To me the "natural" interpretation of:

x = /abc/

is to assign the RE '/abc/' to the variable 'x.' Then I can use the variable
'x' whereever I can use the literal '/abc/'. The concept that in non-TAWK
AWKs it does (and should) mean:

x = $0 ~ /abc/

is frankly a bit unsettling to me. The ability of the same AWK variable to
be a number or a string depending on context (and what's been assigned most
recently) is uncontroversial. Why not then can't they be an RE?

Similarly, passing a literal RE to a function as an RE doesn't seem
unreasonable, but instead consistent. No special cases to worry about. An
AWK parser can, I think, in general can only verify that the argument(s) of
a user-defined function are valid expressions. Their types can't be checked
at parse time because (for one thing) there's no way to tell from the formal
parameter list what types are actually expected. So...if RE s could be
assigned to variables the same principle would let them be used as function
arguments.

It's probably long past the time this could be implemented, though. Too many
programs would break. It does make the thought of porting some of my TAWK
programs to other AWKs more daunting than I realized.

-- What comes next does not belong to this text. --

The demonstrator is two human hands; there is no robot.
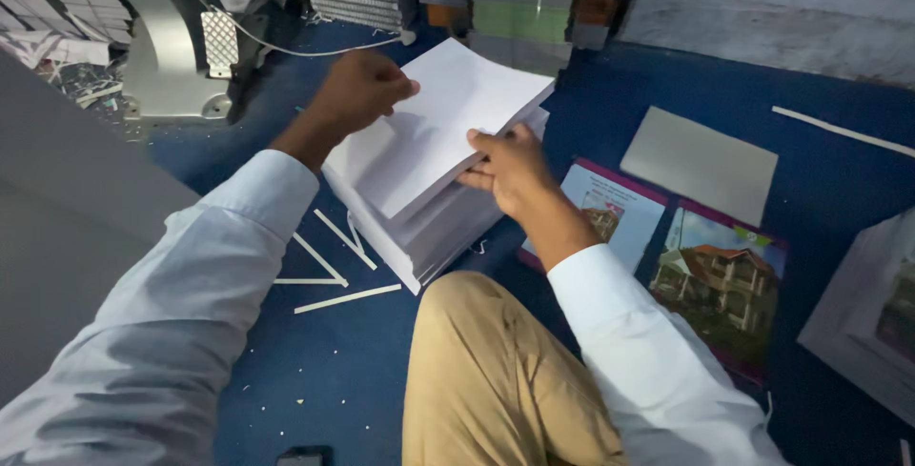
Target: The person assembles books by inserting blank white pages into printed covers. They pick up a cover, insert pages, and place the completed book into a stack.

I suppose the implied comparison '$0 ~ /RE/' is reasonable if variables can
only be numbers or strings. I shall have to try to remember this limitation
in any samples I post, though...let me know if I slip!

- Anton Treuenfels

Ed Morton

unread,
Oct 9, 2012, 10:56:10 PM10/9/12
to
On 10/9/2012 9:41 PM, Anton Treuenfels wrote:
<snip>
> To me the "natural" interpretation of:
>
> x = /abc/
>
> is to assign the RE '/abc/' to the variable 'x.' Then I can use the variable 'x'
> whereever I can use the literal '/abc/'.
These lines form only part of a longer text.